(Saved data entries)
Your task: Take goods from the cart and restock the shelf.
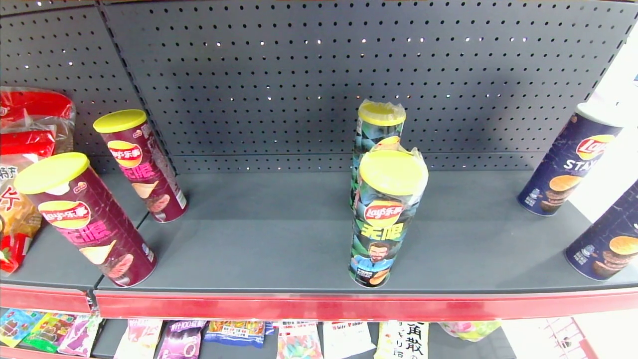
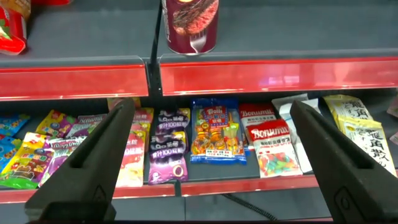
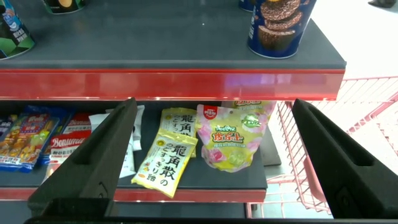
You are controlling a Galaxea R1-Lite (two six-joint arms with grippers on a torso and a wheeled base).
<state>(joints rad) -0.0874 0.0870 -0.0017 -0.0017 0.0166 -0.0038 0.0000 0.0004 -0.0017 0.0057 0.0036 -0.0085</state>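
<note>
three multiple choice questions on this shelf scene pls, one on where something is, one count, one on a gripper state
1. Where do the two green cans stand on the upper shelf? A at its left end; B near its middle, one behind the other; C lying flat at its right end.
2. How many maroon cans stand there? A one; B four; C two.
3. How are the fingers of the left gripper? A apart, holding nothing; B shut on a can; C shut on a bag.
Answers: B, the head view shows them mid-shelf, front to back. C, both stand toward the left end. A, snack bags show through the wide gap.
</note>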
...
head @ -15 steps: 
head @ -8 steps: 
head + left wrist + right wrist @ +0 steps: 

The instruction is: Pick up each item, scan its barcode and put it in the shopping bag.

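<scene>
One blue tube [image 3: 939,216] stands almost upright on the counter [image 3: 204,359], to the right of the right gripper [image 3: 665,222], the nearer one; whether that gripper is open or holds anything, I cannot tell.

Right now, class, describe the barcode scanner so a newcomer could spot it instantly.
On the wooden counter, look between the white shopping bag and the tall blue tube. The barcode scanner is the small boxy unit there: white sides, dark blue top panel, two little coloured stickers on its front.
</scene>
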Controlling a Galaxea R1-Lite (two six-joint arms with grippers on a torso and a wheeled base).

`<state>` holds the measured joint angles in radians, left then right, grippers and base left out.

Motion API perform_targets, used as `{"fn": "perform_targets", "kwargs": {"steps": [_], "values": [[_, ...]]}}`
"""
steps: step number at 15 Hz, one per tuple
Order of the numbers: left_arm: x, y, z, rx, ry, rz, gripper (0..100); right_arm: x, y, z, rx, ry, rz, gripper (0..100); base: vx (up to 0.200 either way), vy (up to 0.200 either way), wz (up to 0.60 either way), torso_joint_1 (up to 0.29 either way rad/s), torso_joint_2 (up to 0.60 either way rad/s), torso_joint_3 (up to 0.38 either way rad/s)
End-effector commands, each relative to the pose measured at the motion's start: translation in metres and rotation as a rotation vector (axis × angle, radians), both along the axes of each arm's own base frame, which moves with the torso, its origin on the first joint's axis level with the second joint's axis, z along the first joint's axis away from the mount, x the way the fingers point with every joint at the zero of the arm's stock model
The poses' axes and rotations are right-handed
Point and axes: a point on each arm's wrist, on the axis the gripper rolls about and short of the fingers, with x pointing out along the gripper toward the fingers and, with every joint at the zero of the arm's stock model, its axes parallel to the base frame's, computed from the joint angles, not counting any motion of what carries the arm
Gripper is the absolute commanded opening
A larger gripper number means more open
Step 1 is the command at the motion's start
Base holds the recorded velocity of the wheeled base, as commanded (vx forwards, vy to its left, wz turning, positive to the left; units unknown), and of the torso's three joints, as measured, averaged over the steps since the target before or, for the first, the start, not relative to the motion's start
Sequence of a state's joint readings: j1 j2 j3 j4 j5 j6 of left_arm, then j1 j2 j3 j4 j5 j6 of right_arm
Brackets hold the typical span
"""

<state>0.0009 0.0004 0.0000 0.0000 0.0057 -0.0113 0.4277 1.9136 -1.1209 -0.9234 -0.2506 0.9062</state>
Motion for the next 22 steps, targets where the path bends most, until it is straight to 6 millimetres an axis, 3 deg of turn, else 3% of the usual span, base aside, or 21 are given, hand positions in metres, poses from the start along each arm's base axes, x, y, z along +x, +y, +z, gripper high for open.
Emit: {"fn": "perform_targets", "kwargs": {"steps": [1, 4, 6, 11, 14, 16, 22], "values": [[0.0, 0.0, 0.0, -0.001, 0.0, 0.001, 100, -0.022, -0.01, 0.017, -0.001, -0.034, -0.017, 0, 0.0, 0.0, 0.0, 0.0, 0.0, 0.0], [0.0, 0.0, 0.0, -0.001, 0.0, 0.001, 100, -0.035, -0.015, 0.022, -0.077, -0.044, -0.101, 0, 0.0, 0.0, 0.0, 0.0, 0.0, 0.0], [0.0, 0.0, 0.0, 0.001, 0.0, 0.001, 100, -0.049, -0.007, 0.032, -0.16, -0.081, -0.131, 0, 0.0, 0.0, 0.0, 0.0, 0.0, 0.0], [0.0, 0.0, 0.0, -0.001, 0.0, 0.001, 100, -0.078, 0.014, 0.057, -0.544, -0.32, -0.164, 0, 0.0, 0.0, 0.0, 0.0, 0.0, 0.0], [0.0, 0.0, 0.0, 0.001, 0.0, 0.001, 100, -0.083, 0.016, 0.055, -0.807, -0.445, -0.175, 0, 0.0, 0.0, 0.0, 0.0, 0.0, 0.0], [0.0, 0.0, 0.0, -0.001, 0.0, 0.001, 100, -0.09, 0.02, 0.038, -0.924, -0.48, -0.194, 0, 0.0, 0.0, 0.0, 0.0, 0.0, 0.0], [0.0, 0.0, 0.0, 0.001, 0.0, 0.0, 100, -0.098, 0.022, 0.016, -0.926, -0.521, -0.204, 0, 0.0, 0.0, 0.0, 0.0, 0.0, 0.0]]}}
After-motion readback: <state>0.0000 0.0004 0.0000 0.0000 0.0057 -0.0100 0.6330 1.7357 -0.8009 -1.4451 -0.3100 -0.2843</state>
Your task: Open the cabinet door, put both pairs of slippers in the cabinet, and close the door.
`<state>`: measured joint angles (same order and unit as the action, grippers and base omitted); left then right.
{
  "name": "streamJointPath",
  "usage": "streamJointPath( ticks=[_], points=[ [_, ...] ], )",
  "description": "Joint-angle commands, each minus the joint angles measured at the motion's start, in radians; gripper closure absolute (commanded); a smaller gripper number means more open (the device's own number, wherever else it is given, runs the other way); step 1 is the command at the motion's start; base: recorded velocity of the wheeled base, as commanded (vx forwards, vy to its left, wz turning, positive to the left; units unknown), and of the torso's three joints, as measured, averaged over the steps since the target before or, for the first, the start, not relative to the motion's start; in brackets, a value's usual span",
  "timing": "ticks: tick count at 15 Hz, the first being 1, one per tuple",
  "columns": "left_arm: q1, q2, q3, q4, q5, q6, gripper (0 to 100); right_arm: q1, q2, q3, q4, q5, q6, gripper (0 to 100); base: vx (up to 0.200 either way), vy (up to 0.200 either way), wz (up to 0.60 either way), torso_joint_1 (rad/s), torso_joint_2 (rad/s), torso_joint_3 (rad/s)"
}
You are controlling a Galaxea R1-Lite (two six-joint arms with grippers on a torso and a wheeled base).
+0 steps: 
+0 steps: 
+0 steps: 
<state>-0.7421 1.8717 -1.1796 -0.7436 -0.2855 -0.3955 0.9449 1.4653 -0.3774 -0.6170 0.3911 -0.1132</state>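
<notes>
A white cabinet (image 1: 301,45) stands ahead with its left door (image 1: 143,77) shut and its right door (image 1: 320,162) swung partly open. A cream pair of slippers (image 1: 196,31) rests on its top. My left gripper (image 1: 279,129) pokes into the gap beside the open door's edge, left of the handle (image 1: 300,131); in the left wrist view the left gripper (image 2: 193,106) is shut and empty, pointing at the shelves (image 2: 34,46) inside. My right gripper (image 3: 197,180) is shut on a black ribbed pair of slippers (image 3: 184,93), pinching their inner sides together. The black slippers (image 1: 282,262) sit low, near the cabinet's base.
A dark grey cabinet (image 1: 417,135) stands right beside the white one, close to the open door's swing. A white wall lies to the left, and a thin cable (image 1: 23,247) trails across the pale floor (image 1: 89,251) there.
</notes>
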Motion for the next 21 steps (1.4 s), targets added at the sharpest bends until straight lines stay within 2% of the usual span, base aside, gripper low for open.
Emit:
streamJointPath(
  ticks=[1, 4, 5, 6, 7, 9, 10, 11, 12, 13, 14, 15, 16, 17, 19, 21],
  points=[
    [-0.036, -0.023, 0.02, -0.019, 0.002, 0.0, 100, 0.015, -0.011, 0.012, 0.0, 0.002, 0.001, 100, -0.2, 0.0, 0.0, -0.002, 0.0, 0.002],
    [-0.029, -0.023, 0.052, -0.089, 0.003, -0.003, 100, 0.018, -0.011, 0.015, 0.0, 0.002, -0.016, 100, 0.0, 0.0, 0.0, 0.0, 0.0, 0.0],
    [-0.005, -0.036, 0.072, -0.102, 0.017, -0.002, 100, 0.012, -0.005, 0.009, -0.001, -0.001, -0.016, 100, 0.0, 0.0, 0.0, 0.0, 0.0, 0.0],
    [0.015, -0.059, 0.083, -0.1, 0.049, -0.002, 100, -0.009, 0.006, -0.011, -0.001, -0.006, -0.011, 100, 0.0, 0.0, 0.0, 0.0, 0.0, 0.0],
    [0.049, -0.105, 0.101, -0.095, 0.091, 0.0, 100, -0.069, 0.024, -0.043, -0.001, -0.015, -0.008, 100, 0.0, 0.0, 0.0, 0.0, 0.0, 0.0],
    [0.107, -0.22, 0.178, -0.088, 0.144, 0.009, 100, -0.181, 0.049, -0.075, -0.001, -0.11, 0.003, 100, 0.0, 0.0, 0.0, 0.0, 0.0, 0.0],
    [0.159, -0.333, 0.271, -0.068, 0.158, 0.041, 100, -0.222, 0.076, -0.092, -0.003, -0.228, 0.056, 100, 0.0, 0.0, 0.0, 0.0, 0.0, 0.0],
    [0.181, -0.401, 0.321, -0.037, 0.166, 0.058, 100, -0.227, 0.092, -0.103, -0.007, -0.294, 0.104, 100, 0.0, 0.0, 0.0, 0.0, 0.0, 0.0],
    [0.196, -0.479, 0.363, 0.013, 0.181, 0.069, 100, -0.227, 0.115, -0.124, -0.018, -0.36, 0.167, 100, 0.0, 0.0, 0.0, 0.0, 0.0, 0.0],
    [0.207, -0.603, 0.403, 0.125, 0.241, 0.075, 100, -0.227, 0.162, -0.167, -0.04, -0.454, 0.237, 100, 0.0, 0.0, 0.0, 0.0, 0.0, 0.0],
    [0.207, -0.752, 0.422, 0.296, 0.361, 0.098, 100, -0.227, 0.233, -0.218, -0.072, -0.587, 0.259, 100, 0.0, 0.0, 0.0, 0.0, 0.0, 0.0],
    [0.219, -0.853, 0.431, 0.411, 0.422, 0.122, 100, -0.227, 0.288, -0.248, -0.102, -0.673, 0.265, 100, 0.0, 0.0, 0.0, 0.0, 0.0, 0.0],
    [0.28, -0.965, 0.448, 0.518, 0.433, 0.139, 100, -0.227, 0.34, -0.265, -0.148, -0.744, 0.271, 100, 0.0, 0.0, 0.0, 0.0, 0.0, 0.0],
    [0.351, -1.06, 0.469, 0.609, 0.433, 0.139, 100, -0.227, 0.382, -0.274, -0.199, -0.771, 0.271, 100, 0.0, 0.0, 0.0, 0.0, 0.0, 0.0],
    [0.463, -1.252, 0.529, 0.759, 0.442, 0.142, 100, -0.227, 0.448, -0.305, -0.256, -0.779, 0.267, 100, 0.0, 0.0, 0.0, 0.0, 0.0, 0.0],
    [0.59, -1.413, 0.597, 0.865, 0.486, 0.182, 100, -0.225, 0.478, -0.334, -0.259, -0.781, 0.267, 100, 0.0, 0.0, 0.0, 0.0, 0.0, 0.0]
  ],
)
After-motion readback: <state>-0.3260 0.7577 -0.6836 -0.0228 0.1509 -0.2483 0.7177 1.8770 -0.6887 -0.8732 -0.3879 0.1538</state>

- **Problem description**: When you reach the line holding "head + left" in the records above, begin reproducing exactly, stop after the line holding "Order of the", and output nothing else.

- **Solution to the exercise**:
head + left wrist + right wrist @ +0 steps: 

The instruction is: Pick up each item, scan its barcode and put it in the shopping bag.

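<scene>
One blue tube [image 3: 939,216] stands almost upright on the counter [image 3: 204,359], to the right of the right gripper [image 3: 665,222], the nearer one; whether that gripper is open or holds anything, I cannot tell.

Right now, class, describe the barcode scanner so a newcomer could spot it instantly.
On the wooden counter, look between the white shopping bag and the tall blue tube. The barcode scanner is the small boxy unit there: white sides, dark blue top panel, two little coloured stickers on its front.
</scene>
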Controlling a Galaxea R1-Lite (two six-joint arms with grippers on a torso and a wheeled base).

`<state>` holds the measured joint angles in radians, left then right, grippers and base left out.

Motion API perform_targets, used as `{"fn": "perform_targets", "kwargs": {"steps": [_], "values": [[_, ...]]}}`
"""
steps: step number at 15 Hz, one per tuple
Order of the numbers: left_arm: x, y, z, rx, ry, rz, gripper (0..100); right_arm: x, y, z, rx, ry, rz, gripper (0..100); base: vx (up to 0.200 either way), vy (up to 0.200 either way), wz (up to 0.60 either way), torso_joint_1 (up to 0.29 either way rad/s), torso_joint_2 (up to 0.60 either way rad/s), torso_joint_3 (up to 0.38 either way rad/s)

The output returned above is complete.